Patient satisfaction increases within our model even as families navigate life-threatening illnesses. Over the last 40 years, we’ve learned that when services are tailored to families’ articulated needs not only does satisfaction improve, so do health outcomes. The impact of these services on health outcomes has increasingly deepened our connections with our 18 hospital partners whose mandates require improving outcomes while containing costs.
Models of service delivery and methods of measuring impact can help build equity into children’s health, as will cross-sectoral partnerships. Before the pandemic, our corps of 8000 volunteers drew from all sectors, including the entertainment industry, corporations and community-based organizations providing aligned services. In building back a post-pandemic volunteer corps and model of care, we re-commit to the principles of family engagement, drawing on industry leaders, other nonprofits and government representatives to design, implement and evaluate expanded services, in-person and remotely.

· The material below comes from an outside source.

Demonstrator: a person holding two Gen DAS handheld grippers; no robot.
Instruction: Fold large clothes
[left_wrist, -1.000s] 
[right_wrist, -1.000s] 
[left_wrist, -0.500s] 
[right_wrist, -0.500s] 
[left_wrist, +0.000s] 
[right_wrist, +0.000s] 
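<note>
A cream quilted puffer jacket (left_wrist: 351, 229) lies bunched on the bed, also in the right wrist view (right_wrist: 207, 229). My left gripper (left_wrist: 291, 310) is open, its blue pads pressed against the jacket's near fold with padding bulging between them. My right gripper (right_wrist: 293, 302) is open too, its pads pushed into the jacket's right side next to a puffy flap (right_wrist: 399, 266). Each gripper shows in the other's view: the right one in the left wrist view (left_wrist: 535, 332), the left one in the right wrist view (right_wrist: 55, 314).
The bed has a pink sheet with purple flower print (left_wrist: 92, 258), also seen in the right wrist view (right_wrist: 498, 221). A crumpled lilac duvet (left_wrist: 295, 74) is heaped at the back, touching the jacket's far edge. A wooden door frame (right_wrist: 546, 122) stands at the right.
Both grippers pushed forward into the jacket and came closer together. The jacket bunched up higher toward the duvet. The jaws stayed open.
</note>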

RMH-NY time-tested approach to addressing social determinants of health through family-centric, culturally competent care is being expanded. Extended services and our deepening role in healthcare and hospitality policy and practice can help address the needs of families seeking treatment for a range of serious pediatric illnesses. Additionally, the pandemic demonstrated that the model can now operate within an expanded geographic range targeting families within the five boroughs of NY. Increasingly we enlist local CBOs to partner with RMH-NY to serve their mission, while helping us provide services more cost- effectively. Opportunity is often embedded in crisis, offering RMH-NY new partnerships, new perspectives providing deeper analysis of root causes, and a clearer path to more equitable and effective healthcare.